Die Schülerinnen und Schülern der International School Ruhr sind es gewohnt, selbständig zu arbeiten. Sie profitieren von den international anerkannten Curricula und dem forschungsbasierten, autonomen Lernansatz des Inquiry-based Learnings. Schon in der Vorschule, ab 3 Jahren, werden die Schülerinnen und Schüler an Lerninhalte herangeführt, die sie sich aus ihrer eigenen Faszination heraus erschließen. Unterstützt von Lehrkräften, die vernetzt arbeiten, fächerübergreifende Lernangebote entwickeln und den Lehrplan so lebensnah wie möglich gestalten.
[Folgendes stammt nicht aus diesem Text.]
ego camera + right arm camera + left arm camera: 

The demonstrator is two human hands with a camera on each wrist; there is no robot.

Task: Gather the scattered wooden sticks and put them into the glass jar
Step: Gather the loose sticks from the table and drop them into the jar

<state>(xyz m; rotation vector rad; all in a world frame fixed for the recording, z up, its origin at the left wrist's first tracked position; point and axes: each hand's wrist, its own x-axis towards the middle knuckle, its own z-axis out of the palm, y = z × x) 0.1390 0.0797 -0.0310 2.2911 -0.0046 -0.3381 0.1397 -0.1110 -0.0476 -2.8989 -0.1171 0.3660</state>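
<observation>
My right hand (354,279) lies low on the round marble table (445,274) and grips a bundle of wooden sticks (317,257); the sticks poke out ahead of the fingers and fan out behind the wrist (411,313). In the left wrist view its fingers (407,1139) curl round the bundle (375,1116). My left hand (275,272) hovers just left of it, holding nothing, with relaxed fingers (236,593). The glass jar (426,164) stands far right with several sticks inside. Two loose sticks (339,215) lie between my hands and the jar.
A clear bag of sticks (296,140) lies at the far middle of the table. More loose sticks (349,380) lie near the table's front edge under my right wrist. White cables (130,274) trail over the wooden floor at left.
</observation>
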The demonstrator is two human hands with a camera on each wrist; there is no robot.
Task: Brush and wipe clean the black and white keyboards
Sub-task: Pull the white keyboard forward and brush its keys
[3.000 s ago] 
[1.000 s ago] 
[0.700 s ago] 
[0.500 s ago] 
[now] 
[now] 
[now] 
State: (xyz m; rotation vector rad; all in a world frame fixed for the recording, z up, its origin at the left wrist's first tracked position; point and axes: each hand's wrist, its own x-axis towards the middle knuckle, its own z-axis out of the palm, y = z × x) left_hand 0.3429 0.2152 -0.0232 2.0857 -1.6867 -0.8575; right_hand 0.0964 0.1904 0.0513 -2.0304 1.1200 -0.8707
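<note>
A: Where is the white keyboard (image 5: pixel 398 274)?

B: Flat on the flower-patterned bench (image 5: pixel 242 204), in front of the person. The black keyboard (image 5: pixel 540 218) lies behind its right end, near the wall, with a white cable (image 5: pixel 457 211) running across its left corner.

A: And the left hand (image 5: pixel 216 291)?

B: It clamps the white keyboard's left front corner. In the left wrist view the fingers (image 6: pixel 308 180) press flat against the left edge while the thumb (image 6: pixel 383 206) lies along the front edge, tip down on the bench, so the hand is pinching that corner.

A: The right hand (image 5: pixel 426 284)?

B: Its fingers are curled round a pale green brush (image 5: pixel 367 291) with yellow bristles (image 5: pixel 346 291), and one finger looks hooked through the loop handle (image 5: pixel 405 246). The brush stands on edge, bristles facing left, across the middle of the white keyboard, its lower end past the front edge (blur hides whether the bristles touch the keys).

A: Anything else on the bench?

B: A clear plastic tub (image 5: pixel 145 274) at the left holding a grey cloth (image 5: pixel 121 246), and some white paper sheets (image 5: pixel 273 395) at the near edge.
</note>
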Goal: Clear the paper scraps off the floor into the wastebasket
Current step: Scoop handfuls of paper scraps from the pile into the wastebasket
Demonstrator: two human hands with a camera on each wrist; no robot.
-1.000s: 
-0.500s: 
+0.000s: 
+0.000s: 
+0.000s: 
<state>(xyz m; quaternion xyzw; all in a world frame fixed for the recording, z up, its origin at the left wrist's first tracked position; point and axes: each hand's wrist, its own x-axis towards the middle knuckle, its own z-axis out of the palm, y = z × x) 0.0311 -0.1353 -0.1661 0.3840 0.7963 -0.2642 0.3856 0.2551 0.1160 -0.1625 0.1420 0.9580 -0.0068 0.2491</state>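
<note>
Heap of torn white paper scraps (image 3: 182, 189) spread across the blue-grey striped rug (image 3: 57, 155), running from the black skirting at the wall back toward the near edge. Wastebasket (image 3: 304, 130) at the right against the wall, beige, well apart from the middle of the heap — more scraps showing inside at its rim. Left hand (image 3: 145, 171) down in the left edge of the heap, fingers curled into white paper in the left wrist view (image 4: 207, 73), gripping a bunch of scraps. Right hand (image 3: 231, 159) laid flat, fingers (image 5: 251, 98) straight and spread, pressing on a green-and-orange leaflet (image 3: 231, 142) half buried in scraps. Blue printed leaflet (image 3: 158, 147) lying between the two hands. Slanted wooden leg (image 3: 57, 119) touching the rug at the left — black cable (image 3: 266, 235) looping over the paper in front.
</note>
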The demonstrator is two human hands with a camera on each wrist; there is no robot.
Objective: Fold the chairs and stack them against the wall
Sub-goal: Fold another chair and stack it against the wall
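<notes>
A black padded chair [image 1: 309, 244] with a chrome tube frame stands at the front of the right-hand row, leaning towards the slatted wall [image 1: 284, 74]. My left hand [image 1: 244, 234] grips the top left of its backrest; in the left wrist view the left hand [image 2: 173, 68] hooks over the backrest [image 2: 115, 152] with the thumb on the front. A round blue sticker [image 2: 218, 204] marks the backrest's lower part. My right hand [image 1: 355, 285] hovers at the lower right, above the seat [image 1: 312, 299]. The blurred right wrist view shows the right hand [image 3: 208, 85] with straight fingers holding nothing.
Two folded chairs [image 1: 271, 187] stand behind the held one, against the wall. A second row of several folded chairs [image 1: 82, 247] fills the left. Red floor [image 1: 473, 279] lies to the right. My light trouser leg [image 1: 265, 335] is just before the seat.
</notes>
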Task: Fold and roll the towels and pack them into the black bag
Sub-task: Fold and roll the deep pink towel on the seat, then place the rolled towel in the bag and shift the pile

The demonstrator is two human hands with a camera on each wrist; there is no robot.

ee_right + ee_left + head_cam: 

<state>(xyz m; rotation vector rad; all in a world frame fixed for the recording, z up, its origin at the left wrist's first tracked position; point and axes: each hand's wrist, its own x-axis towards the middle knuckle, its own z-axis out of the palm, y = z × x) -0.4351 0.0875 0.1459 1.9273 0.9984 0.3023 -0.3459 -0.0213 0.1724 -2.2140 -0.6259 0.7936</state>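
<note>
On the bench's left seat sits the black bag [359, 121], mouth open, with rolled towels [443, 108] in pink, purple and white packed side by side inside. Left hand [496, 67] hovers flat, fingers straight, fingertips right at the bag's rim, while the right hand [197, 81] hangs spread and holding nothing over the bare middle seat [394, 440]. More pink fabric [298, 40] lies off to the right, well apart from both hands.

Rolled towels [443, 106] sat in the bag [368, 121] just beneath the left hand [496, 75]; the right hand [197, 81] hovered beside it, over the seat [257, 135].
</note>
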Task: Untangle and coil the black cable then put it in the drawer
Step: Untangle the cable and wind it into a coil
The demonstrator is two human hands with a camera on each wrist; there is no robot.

Besonderen Wert wird auf die Förderung des kritischen Denkens, der digitalen Kompetenz und der Lernmethoden des 21. Jahrhunderts gelegt.

 

Die 2010 gegründete International School Ruhr in Essen ist eine englischsprachige internationale Ganztagsschule mit angeschlossener Vorschule für Drei- bis Sechsjährige. Sie ist eine staatlich anerkannte Ergänzungsschule und eine von mehr als 5.000 autorisierten International Baccalaureate (IB) World Schools weltweit. In der Grundschule (im Alter von drei bis elf Jahren) wird nach dem Primary Years Programme (PYP) gelehrt, einem international anerkannten Curriculum, das die SchülerInnen in den Mittelpunkt des Lernens stellt. Das forschungsbasierte und fächerübergreifende Lernen steht im Mittelpunkt des PYP-Lehrplanmodells. So werden die SchülerInnen auf die akademischen Anforderungen der Sekundarschule vorbereitet. Die Lerninhalte der Klassen sechs bis acht folgen einem forschungsbasierten Lernansatz, bei dem die Schüler dazu ermutigt werden, die Lernfähigkeiten des 21. Die Klassen neun und zehn basieren auf dem International General Certificate of Secondary Education (IGCSE), einem von der Universität Cambridge entwickelten Programm. Die Klassen elf und zwölf gründen auf dem International Baccalaureate Diploma Programme. Bestimmte Fächerkombinationen und Notendurchschnitte garantieren die landesweite Anerkennung beider Abschlüsse als Mittlere Reife (nach der zehnten Klasse) oder als Internationales Abitur (nach der zwölften Klasse). Das International Baccalaureate Diploma berechtigt zum Studium an Universitäten weltweit. Rund 160 Schülerinnen und Schüler aus 27 Nationen und qualifizierte Lehrerinnen und Lehrer aus aller Welt besuchen die Internationale Schule Ruhr. Die Schule wird als internationale private Ganztagsschule nach dem Schulkonzept des Schweizer Schulbetreibers “SBW Haus des Lernens Holding AG” geführt. Unterstützt wird die Schule vom Initiativkreis Ruhr.